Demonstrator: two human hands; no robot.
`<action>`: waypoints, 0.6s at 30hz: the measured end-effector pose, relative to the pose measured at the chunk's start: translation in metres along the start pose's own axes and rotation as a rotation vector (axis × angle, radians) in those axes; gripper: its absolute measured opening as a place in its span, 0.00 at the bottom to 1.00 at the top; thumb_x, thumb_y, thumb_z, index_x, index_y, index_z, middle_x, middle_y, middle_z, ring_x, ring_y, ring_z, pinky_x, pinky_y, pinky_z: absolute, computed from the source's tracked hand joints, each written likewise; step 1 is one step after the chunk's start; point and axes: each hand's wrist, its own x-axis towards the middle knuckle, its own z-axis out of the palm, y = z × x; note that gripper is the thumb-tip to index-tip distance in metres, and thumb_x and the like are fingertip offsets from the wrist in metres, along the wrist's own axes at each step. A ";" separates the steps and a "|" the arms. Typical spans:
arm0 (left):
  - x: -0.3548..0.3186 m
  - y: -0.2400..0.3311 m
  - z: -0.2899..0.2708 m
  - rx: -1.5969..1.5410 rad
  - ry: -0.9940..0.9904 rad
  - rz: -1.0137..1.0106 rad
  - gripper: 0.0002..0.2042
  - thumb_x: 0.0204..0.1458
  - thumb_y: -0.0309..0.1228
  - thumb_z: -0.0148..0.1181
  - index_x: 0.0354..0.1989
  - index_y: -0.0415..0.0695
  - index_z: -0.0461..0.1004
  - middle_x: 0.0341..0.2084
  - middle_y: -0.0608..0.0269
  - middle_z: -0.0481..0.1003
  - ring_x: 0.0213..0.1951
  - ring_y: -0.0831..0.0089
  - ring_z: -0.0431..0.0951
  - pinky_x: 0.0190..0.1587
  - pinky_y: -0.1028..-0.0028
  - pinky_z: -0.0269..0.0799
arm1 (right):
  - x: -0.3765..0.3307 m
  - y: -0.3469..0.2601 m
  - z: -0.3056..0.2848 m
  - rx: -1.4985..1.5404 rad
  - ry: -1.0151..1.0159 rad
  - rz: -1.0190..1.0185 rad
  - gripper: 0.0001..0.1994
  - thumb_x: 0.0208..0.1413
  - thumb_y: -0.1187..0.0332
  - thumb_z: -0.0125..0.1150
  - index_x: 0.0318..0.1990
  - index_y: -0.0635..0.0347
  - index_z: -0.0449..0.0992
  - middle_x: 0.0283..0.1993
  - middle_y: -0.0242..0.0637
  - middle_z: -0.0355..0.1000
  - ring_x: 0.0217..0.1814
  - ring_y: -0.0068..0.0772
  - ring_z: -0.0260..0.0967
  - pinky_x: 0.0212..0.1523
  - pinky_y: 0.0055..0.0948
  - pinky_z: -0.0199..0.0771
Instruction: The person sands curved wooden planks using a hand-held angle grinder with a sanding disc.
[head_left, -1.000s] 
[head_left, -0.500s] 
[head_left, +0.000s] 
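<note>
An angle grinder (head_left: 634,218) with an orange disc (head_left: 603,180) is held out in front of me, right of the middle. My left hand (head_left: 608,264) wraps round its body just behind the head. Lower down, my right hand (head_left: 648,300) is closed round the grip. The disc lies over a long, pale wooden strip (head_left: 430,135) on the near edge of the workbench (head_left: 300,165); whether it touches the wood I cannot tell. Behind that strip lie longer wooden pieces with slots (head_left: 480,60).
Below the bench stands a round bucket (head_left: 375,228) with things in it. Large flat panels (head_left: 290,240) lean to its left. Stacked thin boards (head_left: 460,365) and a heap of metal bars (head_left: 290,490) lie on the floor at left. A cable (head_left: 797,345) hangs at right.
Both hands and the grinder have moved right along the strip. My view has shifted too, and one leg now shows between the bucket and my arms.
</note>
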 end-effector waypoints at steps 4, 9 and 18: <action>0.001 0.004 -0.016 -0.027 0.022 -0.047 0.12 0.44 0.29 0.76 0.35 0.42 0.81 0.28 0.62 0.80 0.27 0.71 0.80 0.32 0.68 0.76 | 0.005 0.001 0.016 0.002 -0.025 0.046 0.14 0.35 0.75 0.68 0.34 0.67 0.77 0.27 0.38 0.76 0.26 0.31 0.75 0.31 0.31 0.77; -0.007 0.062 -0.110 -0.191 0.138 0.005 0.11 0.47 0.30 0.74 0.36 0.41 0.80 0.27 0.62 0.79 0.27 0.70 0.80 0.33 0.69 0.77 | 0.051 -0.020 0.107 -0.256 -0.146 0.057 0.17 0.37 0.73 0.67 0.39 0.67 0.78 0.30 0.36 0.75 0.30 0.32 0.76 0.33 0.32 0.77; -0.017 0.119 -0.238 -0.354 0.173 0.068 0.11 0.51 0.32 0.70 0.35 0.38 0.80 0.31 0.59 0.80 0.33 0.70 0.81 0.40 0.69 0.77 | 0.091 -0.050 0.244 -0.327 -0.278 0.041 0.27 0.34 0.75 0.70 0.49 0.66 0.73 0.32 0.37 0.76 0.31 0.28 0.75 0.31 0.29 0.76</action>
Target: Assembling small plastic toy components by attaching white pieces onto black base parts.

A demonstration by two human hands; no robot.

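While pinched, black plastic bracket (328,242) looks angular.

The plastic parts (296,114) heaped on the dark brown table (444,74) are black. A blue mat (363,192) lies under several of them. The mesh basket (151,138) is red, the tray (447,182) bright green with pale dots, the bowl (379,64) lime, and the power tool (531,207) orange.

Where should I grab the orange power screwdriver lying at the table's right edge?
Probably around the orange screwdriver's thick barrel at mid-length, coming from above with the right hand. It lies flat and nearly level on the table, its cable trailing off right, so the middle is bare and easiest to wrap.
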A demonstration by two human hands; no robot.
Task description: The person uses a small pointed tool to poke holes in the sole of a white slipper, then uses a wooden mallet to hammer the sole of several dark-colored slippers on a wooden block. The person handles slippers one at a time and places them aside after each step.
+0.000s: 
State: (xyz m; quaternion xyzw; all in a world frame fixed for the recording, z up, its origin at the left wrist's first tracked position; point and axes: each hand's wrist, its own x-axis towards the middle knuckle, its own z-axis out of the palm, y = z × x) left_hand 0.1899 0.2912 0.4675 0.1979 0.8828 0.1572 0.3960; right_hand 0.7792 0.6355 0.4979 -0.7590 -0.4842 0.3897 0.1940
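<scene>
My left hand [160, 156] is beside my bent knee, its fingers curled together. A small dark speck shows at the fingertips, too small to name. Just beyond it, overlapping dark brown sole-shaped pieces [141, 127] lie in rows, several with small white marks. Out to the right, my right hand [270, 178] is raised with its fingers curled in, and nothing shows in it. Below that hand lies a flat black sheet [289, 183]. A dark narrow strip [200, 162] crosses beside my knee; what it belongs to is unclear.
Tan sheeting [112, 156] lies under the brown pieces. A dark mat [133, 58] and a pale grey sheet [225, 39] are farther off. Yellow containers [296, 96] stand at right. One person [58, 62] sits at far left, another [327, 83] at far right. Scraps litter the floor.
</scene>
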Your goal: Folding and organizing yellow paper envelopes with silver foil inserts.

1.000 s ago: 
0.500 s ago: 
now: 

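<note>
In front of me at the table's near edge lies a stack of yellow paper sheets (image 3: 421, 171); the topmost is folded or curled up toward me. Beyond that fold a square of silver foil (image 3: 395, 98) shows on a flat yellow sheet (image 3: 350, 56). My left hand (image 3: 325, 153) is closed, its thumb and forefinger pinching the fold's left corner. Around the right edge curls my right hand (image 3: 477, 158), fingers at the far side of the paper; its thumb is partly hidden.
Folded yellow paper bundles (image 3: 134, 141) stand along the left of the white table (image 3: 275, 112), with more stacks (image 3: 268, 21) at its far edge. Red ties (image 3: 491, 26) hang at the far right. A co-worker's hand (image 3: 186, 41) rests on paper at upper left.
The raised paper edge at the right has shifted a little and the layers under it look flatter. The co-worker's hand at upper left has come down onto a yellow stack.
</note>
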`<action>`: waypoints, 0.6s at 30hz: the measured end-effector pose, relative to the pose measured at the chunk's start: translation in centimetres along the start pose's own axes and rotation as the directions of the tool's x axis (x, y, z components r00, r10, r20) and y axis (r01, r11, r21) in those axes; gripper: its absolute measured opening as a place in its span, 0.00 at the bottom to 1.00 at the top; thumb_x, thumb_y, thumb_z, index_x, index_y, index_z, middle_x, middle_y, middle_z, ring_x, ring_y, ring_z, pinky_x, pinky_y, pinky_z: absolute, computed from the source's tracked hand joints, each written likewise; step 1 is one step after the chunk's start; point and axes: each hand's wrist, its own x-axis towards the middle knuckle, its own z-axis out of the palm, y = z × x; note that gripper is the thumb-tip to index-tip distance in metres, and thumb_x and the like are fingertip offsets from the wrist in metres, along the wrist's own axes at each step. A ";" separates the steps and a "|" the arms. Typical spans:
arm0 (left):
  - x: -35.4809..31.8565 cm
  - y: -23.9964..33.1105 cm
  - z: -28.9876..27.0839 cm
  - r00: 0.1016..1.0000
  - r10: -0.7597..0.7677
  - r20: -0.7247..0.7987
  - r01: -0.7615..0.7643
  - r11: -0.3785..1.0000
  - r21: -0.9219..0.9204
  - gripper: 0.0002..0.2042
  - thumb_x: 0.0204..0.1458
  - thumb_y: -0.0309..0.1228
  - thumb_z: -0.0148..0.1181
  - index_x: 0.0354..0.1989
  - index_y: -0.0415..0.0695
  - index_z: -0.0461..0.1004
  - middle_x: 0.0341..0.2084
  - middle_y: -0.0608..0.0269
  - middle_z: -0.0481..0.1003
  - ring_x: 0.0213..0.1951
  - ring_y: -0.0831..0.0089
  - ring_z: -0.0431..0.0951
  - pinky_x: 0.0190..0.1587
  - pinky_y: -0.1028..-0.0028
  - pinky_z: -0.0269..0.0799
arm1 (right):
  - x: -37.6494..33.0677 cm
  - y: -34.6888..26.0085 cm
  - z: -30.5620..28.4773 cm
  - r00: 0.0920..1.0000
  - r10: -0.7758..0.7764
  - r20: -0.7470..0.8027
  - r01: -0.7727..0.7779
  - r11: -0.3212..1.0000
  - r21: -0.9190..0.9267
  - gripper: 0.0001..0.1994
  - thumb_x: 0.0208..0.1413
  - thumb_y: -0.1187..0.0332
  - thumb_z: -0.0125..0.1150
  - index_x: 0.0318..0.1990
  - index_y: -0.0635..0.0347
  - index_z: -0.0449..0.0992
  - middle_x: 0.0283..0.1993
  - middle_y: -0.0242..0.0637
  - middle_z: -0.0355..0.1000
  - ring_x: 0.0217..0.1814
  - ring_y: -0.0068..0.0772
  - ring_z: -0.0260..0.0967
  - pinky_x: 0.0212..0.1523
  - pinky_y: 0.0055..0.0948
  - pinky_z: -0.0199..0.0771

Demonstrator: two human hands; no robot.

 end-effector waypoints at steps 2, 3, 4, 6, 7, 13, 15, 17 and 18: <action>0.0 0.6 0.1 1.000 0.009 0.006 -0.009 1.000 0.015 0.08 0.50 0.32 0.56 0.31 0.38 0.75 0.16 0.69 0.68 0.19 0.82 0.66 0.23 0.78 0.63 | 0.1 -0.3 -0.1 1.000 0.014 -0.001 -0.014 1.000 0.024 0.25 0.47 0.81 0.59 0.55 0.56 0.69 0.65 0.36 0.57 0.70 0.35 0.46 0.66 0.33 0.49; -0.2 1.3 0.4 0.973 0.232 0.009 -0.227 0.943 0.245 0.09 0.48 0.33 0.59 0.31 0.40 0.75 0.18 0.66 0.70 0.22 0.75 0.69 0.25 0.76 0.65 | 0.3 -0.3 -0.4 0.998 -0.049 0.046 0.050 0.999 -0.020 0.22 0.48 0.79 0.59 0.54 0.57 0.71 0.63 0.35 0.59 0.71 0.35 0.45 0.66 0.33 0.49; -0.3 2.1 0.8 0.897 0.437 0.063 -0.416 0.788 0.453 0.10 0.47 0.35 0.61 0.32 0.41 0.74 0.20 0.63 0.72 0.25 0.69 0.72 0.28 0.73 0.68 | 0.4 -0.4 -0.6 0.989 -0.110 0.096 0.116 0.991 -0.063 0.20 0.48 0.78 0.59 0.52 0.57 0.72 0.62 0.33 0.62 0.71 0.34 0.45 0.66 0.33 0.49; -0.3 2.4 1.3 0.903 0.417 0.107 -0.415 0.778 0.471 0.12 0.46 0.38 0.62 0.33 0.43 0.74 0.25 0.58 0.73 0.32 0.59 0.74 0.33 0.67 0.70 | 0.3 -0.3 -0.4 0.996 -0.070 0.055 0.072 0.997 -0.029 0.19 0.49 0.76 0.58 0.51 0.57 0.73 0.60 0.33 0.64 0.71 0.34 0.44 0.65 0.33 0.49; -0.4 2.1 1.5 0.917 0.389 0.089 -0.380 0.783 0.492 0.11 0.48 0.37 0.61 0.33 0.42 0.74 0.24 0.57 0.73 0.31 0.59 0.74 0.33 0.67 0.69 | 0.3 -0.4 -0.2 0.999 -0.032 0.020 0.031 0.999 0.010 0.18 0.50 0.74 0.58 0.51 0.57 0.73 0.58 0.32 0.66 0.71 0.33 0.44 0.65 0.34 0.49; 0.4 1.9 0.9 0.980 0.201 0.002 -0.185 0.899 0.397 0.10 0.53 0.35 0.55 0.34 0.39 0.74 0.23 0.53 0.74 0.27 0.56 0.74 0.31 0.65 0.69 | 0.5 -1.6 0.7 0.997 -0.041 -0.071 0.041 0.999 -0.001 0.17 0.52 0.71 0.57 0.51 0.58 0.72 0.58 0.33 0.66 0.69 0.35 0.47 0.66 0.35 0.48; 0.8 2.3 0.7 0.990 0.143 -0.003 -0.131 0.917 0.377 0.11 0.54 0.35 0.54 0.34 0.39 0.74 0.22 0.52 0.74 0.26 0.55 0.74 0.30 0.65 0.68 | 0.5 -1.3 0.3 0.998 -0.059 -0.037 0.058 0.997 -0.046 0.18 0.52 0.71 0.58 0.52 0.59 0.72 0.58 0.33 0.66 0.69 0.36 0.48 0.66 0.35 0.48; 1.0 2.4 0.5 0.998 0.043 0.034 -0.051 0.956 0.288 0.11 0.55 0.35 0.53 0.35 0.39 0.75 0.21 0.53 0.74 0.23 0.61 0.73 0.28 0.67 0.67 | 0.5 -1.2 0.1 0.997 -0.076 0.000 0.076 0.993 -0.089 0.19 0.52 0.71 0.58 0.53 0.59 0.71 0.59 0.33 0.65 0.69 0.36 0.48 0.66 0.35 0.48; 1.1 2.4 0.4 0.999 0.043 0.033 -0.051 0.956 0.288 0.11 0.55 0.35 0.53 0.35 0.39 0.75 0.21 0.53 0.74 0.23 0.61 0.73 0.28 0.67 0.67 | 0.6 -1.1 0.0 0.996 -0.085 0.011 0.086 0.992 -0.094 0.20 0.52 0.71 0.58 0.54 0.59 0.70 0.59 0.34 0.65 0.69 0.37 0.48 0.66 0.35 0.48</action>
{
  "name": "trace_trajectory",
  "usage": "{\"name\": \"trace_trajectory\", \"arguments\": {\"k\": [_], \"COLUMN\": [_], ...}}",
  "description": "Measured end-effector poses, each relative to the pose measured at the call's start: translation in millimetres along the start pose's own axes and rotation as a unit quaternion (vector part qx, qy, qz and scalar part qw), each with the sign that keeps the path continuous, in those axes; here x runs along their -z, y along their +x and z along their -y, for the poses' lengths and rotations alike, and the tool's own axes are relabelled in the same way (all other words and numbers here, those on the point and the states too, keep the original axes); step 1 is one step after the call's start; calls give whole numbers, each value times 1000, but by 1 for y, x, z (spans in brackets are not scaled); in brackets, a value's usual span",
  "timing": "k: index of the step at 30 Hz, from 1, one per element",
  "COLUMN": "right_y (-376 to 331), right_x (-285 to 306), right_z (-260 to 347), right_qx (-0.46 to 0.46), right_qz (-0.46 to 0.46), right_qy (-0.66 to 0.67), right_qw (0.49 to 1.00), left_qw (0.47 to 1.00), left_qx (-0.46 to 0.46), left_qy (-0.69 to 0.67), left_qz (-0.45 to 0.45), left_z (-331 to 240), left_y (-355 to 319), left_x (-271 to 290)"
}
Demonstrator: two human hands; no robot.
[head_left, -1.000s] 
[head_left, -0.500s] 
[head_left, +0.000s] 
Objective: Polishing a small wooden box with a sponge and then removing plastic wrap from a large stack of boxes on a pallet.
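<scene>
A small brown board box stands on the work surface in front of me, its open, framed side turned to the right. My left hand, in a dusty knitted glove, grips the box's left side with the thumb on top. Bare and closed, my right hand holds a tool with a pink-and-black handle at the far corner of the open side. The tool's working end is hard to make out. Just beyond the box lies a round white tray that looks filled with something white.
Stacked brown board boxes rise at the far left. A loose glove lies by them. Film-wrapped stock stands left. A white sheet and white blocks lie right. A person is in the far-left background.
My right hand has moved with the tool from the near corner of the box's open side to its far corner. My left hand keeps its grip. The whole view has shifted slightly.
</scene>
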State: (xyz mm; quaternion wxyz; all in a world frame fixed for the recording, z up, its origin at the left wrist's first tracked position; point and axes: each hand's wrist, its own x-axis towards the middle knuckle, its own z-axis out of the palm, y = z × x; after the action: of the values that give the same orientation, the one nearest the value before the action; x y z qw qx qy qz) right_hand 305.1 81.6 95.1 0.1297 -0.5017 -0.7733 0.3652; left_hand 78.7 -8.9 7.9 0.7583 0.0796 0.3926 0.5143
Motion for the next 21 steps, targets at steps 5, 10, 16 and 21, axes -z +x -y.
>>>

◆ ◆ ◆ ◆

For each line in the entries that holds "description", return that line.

Task description: The person uses a small pointed tool to poke holes in the sole of a white slipper, then uses a wooden mallet to hammer the sole of several dark-colored slippers on a wooden block. The person handles slippers one at a time and places them aside after each step.
  "description": "Measured end-effector poses, each relative to the pose measured at the call's start: translation in millimetres along the start pose's own axes and rotation as a unit quaternion (vector part qx, qy, qz and scalar part qw), each with the sign that keeps the path continuous, in those axes; here x runs along their -z, y along their +x and z along their -y, for the poses' lengths and rotations alike, and the tool's own axes are relabelled in the same way (all other words and numbers here, those on the point and the states too, keep the original axes); step 1 is one step after the call's start; calls give whole numbers, each value times 1000, but by 1 for y, x, z (spans in brackets are not scaled); in brackets, a value's usual span",

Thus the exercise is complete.